-- Instructions for the task --
Pull every line containing "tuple" out of the material below.

-- Data listing --
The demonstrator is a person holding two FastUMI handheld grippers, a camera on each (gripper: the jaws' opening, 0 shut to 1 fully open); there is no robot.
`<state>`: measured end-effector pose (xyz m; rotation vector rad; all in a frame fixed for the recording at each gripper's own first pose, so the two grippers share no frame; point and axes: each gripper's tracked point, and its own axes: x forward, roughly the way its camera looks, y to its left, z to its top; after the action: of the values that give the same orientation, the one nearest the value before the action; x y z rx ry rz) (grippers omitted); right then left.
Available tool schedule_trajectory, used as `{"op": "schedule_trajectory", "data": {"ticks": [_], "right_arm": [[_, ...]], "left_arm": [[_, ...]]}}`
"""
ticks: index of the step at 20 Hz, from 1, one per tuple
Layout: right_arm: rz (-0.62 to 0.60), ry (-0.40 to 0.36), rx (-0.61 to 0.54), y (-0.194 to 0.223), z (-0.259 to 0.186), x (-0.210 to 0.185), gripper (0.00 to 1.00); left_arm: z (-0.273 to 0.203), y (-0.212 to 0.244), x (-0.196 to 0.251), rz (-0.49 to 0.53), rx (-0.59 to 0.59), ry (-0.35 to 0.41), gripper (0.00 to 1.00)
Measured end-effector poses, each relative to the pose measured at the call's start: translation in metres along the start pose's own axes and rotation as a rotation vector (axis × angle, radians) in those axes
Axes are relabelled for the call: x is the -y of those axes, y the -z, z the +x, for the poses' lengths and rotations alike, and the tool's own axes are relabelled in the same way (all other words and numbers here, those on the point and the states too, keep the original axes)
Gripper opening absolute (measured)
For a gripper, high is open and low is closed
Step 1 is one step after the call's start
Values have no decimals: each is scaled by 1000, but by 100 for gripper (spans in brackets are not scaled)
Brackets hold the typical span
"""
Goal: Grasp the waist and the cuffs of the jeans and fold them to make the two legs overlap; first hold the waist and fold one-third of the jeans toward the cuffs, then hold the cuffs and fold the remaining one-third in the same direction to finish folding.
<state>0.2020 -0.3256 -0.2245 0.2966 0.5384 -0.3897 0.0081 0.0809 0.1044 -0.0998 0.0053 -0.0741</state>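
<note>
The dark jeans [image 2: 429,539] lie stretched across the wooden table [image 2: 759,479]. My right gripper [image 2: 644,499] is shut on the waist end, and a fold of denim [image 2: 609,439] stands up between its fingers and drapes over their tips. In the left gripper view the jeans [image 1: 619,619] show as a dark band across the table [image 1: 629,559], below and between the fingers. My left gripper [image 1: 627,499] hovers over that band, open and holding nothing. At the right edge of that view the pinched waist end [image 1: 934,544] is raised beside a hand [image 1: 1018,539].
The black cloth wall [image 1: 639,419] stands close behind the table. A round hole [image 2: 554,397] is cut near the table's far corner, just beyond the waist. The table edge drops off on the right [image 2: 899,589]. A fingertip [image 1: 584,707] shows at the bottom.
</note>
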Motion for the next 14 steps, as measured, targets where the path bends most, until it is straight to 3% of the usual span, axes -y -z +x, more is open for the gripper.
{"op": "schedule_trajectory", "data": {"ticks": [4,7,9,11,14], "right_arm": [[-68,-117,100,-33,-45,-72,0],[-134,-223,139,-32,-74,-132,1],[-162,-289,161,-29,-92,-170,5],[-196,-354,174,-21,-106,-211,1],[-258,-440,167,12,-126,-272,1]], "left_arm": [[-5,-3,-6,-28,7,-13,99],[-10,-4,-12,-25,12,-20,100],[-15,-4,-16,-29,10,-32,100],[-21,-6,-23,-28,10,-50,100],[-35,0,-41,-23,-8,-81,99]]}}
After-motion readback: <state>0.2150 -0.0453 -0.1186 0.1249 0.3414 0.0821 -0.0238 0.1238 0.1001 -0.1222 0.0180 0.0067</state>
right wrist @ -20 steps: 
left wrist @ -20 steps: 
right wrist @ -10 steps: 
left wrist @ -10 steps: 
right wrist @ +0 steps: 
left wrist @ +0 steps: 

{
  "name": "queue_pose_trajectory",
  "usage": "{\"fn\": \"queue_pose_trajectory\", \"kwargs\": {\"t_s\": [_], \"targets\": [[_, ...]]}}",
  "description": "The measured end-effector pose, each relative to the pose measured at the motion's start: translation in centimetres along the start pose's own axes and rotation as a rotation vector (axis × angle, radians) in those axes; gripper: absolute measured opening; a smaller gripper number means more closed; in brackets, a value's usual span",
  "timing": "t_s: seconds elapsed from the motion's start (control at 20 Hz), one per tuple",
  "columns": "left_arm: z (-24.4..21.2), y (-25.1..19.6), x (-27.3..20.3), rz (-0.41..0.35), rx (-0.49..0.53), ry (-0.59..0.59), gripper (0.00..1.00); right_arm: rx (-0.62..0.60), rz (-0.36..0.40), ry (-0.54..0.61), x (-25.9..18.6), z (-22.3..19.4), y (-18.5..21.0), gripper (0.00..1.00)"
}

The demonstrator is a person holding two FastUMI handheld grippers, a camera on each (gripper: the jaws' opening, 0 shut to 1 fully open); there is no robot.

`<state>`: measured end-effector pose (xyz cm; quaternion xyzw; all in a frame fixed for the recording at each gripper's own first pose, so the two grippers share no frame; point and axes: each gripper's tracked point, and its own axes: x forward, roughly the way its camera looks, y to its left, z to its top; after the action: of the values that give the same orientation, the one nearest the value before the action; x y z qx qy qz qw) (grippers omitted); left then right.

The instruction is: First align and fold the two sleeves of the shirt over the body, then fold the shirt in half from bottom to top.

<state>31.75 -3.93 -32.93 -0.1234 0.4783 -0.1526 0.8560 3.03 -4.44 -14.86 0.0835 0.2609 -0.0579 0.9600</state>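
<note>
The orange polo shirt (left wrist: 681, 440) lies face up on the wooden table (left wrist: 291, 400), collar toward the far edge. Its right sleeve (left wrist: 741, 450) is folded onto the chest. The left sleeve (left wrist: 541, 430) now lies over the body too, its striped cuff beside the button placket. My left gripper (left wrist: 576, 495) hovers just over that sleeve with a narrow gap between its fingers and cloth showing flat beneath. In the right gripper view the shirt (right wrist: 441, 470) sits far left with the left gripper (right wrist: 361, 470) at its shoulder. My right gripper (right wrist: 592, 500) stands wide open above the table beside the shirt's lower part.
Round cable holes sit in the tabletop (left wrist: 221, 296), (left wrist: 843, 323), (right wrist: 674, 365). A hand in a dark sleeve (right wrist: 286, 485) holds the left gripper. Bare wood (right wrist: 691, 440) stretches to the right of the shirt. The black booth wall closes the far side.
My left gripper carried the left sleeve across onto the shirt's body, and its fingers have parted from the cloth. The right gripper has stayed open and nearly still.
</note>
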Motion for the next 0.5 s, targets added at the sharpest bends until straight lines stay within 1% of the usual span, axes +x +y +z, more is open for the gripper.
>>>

-- Reply --
ticks: index of the step at 20 Hz, from 1, one per tuple
  "timing": "t_s: seconds elapsed from the motion's start (control at 20 Hz), one per tuple",

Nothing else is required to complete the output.